Other people along the clear waters and mangrove tree-lined coasts of Masinloc work in groups to gut, dry and sell fish just a few inches long rather than prizes such as tuna or lapu lapu. On Tuesday, vendors at the public market were selling mainly small squid and eels.
Fishing closer to the coast of the city northwest of Manila fetches just three tons of fish per trip, down from the 10 to 15 tons he would expect from Scarborough Shoal, veteran fisherman Butch Ortega said.
“We have the Chinese patrol, so we cannot go,” said Ortega as he stood knee deep in the water tending to a boat.
Duterte’s engagement with China, he believes, has not covered access to Scarborough.
Last month the president said his country had no way of fighting China if it went ahead with plans reported by Chinese media to build a monitoring station on the shoal. He also has not moved on a proposal announced last year to declare the shoal a marine sanctuary.

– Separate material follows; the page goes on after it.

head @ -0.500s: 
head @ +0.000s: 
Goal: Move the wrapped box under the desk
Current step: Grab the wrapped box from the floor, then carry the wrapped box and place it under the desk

From May through August, Beijing is scheduled to declare a fishing moratorium over much of the sea. Masinloc locals say they’re unlikely to observe it and that China does not now turn their boats away from disputed tracts outside the shoal.
But Chinese naval, coast guard and fishing vessels may overwhelm the sea in ways that Southeast Asian claimants cannot “hope to match,” said Gregory Poling, director of the Asia Maritime Transparency Initiative of American think tank Center for Strategic and International Studies.
The Philippines, the island of Borneo and the Natuna Islands of Indonesia would feel Chinese enforcement of the moratorium, Poling said. Malaysia and Brunei compete with China for rights to tracts of the sea north of Borneo.
“They’ll be swamping waters off the coast of Borneo and off the Natunas and then they’ll also presumably be pushing the Philippines out of places like the Scarborough Shoal,” he said. “What the Chinese want here is for the Southeast Asians to just stop resisting, just accept the new world order in Asia centered around China and China’s historic rights.”
An association of fishing boats from Zambales province, including Masinloc, have drafted a resolution to Duterte, the coast guard commander said. They want the president to let U.S. naval vessels resume helping the Philippines, which is militarily weaker than China, patrol the coastlines.
The coast guard alone lacks resources to patrol for foreign boats, he said, advocating more help from Washington. Filipino fisherman also use illegal techniques to catch fish, he added.
A stronger friendship with China may generate more aid and investment for the Philippines, analysts in Manila say, but may ultimately anger Filipinos who want their leader to safeguard national territory.